Jorge Zorreguieta a été successivement vice-ministre (1976-1979), puis ministre de l'Agriculture (1979-1981) du général Videla. Les opposants au régime disparaissaient à travers le pays. Souvent torturés, jetés depuis des avions. Les organismes de défense des droits de l'homme dénombrent 30 000 disparus.
Aujourd'hui âgé de 85 ans, il affirme qu'il ne savait rien de ces atrocités. Mais cette version est contredite par un historien chargé par le gouvernement néerlandais d'enquêter sur Jorge Zorreguieta. Il avait conclu que le père de Maxima devait probablement savoir quelque chose, mais était quasiment certain qu'il n'était pas impliqué personnellement.
"Il est évident qu'il savait quelque chose, pourquoi Maxima ne dit-elle pas simplement 'mon père ment quand il dit qu'il ne savait pas' ?", s'exclame Pablo Jannes, 56 ans, un Néerlando-Argentin de 56 ans vivant aux Pays-Bas depuis 1987.
"Maxima n'a pas participé à la dictature, bien sûr, mais j'estime qu'elle n'a pas assez pris ses distances avec le passé de son père", ajoute-t-il en sirotant un "mate", boisson typiquement sud-américaine.
Pablo Jannes avait 20 ans quand Jorge Videla est arrivé au pouvoir. Avant cela, il avait été brièvement enlevé par le régime répressif d'Isabel Peron en raison de son engagement dans les cercles étudiants et du statut de son père, un influent syndicaliste.
Il se souvient encore avec horreur de son arrestation. Par cinq fois, dit-il, sa mort sera "mise en scène" par ses geôliers, qui souhaitent lui faire "cracher" des informations qu'il aurait eues en sa possession : lui faisant croire que l'arme est chargée alors qu'elle ne l'est pas, ils pointent un pistolet sur sa tête et tirent la gâchette.
Durant les années Videla, il fait profil bas et ne réside jamais très longtemps au même endroit.
"Son père a fait une erreur en acceptant d'être ministre sous la dictature, et cela, Maxima devrait l'admettre publiquement, mais elle ne le fait pas", s'emporte Pablo Jannes : "Du coup, cela sonne faux quand j'entends Willem-Alexander et Maxima parler de droits de l'Homme".

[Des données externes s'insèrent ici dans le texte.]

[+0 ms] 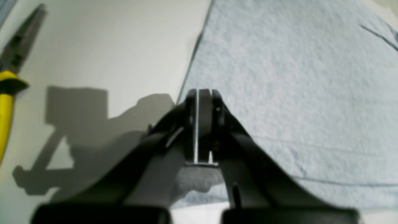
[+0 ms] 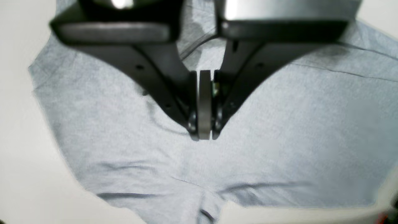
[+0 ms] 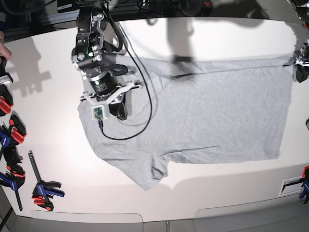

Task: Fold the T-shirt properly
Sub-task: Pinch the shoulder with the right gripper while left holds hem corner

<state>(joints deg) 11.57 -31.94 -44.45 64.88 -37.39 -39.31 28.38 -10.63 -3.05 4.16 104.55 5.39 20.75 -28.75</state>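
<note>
The light grey T-shirt [image 3: 217, 111] lies spread flat on the white table, plain side up, with a sleeve [image 3: 149, 176] pointing toward the front edge. My right gripper [image 3: 119, 110] stands on the shirt's left part. In the right wrist view its fingers [image 2: 203, 137] are pressed together, tips down on the cloth [image 2: 295, 130], and no fabric shows between them. My left gripper [image 3: 300, 65] is at the shirt's far right corner. From the left wrist camera it [image 1: 202, 93] is shut right at the shirt's edge [image 1: 295, 77], with cloth underneath.
Yellow-handled pliers [image 1: 6, 93] lie on the table left of my left gripper. Several red and blue clamps [image 3: 9, 130] line the table's left side, one [image 3: 43, 189] near the front. A black cable [image 3: 140, 125] from my right arm loops over the shirt.
</note>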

En 2006, Maxima était allée à la rencontre des Grands-mères de la place de Mai, mouvement emblématique de la dénonciation des crimes de la dictature. Le geste avait été grandement apprécié par le mouvement.
Avant son mariage en 2002 avec Willem-Alexander, elle avait dit : "Je regrette que mon père ait fait de son mieux dans un régime mauvais. Il avait les meilleures intentions, je le crois".
Au royaume du politiquement correct, il était exclu que le père de Maxima assiste au mariage, et sa mère décida de ne pas y assister non plus par solidarité. La famille de Maxima n'a pas non plus été présente lors de l'intronisation mardi de Willem-Alexander. "Mon père n'y a pas sa place s'il y a de telles questions qui sont soulevées", avait-elle dit lors d'un entretien télévisé deux semaines avant l'intronisation.
"Ce n'est pas parce qu'il ne vient pas à la cérémonie ou qu'il n'était pas là à la noce que nous oublions", assure pour sa part Claudia Piazza, une Argentine de 25 ans travaillant comme serveuse dans un restaurant argentin d'Amsterdam, selon laquelle "le thème du père de Maxima" a été trop vite mis de côté.
Deux plaintes ont été déposées contre Jorge Zorreguieta pour la disparition d'un médecin et d'une biologiste dépendant de son ministère, mais il n'a jamais été inculpé.